Output every line below without omitting or altering anything.

━━━━━━━━

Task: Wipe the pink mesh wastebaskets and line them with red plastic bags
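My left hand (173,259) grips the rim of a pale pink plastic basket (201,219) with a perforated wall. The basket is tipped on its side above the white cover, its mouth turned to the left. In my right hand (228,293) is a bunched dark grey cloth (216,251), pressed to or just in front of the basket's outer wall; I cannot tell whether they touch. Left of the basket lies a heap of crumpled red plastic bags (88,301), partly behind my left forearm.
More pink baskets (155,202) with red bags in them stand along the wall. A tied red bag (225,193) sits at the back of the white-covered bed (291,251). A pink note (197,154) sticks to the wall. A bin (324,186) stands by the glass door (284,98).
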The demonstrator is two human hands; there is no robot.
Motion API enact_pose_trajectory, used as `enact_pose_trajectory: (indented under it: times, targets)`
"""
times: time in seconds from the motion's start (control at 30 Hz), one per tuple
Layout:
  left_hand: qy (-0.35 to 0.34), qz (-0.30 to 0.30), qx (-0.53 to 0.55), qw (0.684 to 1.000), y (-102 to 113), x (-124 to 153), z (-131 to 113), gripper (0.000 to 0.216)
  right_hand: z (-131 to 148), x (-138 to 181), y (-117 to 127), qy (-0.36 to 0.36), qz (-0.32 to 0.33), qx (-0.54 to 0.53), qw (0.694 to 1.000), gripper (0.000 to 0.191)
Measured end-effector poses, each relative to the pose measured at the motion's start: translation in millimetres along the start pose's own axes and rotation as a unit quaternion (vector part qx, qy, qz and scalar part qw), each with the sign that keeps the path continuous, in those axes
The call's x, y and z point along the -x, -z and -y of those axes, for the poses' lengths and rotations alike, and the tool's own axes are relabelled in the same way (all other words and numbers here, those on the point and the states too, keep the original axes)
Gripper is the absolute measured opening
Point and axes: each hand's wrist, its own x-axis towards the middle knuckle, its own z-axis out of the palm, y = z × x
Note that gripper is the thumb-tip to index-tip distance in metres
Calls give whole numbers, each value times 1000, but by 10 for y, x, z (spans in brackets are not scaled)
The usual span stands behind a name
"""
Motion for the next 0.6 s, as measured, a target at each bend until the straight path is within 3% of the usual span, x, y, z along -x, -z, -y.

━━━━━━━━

Answer box:
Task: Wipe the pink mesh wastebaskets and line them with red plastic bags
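My left hand (173,259) grips the rim of a pale pink plastic basket (201,219) with a perforated wall. The basket is tipped on its side above the white cover, its mouth turned to the left. In my right hand (228,293) is a bunched dark grey cloth (216,251), pressed to or just in front of the basket's outer wall; I cannot tell whether they touch. Left of the basket lies a heap of crumpled red plastic bags (88,301), partly behind my left forearm.
More pink baskets (155,202) with red bags in them stand along the wall. A tied red bag (225,193) sits at the back of the white-covered bed (291,251). A pink note (197,154) sticks to the wall. A bin (324,186) stands by the glass door (284,98).
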The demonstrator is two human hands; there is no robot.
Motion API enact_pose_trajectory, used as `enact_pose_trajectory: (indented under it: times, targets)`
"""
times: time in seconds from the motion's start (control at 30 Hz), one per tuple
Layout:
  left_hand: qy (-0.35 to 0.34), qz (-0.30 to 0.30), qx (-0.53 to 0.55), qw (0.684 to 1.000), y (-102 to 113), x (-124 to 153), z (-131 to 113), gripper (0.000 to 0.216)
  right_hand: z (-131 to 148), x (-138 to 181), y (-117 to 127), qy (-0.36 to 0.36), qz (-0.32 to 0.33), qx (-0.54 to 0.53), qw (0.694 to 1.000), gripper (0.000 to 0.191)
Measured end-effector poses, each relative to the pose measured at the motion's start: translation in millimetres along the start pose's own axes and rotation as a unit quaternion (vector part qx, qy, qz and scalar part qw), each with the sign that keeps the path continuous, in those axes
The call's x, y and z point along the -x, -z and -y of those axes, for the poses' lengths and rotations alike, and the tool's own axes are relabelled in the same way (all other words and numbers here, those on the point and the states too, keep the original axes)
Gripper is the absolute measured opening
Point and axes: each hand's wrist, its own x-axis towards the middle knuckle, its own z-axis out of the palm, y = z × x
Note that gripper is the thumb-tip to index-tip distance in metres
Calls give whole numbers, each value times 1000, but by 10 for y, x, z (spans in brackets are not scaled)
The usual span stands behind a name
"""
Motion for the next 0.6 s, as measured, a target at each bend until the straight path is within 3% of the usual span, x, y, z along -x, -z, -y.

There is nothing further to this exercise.